Output the data once more, exactly as given.
[RECORDED INFORMATION Boundary: Start]
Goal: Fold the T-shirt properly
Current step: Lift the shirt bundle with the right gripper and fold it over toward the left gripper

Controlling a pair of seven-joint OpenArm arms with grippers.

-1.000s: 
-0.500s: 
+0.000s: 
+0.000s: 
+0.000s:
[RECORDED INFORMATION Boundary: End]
** ANSWER TO THIS EXERCISE **
Goal: Fold the T-shirt properly
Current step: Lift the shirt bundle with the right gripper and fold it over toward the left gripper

Controlling a pair of seven-joint OpenArm arms with grippers.

-1.000s: 
-0.500s: 
+0.000s: 
+0.000s: 
+0.000s:

This finishes the output for the exercise.